## Your goal
Take the listing below and reproduce it in full. Change nothing.
Collected material below:
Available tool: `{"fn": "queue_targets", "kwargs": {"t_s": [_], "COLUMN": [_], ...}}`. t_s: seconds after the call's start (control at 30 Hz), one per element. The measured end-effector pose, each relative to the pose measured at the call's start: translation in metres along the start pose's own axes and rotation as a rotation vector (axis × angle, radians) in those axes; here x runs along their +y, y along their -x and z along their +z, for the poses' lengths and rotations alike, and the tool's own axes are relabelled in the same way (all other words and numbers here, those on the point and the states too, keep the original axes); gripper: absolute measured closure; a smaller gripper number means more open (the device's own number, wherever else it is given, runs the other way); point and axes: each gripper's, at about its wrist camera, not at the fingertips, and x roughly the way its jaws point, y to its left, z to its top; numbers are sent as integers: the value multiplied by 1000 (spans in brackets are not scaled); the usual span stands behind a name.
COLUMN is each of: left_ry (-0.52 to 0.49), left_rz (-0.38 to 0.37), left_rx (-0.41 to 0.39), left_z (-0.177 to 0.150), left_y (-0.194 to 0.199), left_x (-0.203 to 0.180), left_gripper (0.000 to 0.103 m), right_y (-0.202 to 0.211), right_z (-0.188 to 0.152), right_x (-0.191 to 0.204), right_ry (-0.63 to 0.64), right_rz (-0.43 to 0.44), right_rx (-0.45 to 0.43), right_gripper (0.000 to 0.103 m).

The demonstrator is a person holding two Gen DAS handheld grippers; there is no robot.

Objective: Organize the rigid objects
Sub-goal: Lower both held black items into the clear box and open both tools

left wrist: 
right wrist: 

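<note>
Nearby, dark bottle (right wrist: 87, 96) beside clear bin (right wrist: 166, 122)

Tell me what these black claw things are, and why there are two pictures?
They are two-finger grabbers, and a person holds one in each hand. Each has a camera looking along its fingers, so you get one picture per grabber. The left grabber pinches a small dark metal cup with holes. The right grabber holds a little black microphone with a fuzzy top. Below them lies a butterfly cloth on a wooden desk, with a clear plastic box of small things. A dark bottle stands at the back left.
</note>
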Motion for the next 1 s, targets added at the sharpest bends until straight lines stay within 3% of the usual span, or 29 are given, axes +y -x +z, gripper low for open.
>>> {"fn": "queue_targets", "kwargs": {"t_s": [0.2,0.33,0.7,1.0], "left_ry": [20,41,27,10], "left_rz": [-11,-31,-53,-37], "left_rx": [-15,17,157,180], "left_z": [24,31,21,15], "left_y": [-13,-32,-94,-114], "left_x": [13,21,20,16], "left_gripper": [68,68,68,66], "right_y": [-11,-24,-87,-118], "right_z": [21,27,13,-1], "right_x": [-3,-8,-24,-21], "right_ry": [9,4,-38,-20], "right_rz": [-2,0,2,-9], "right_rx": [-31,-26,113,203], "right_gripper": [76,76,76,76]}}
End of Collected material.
## Result of the task
Available tool: `{"fn": "queue_targets", "kwargs": {"t_s": [_], "COLUMN": [_], ...}}`. t_s: seconds after the call's start (control at 30 Hz), one per element. The measured end-effector pose, each relative to the pose measured at the call's start: translation in metres along the start pose's own axes and rotation as a rotation vector (axis × angle, radians) in those axes; here x runs along their +y, y along their -x and z along their +z, for the poses' lengths and rotations alike, and the tool's own axes are relabelled in the same way (all other words and numbers here, those on the point and the states too, keep the original axes); gripper: absolute measured closure; a smaller gripper number means more open (the device's own number, wherever else it is given, runs the other way); point and axes: each gripper's, at about its wrist camera, not at the fingertips, and x roughly the way its jaws point, y to its left, z to its top; numbers are sent as integers: the value multiplied by 1000 (spans in brackets are not scaled); the usual span stands behind a name.
COLUMN is each of: left_ry (-0.52 to 0.49), left_rz (-0.38 to 0.37), left_rx (-0.41 to 0.39), left_z (-0.177 to 0.150), left_y (-0.194 to 0.199), left_x (-0.203 to 0.180), left_gripper (0.000 to 0.103 m), right_y (-0.202 to 0.211), right_z (-0.188 to 0.152), right_x (-0.191 to 0.204), right_ry (-0.63 to 0.64), right_rz (-0.43 to 0.44), right_rx (-0.45 to 0.43), right_gripper (0.000 to 0.103 m).

The demonstrator is a person holding two Gen DAS handheld grippers; there is no robot.

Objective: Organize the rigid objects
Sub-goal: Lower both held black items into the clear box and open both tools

left wrist: 
right wrist: 

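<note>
Nearby, dark bottle (right wrist: 87, 96) beside clear bin (right wrist: 166, 122)

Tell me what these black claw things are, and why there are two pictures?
They are two-finger grabbers, and a person holds one in each hand. Each has a camera looking along its fingers, so you get one picture per grabber. The left grabber pinches a small dark metal cup with holes. The right grabber holds a little black microphone with a fuzzy top. Below them lies a butterfly cloth on a wooden desk, with a clear plastic box of small things. A dark bottle stands at the back left.
</note>
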Motion for the next 1 s, targets added at the sharpest bends until straight lines stay within 3% of the usual span, or 29 are given, axes +y -x +z, gripper low for open.
>>> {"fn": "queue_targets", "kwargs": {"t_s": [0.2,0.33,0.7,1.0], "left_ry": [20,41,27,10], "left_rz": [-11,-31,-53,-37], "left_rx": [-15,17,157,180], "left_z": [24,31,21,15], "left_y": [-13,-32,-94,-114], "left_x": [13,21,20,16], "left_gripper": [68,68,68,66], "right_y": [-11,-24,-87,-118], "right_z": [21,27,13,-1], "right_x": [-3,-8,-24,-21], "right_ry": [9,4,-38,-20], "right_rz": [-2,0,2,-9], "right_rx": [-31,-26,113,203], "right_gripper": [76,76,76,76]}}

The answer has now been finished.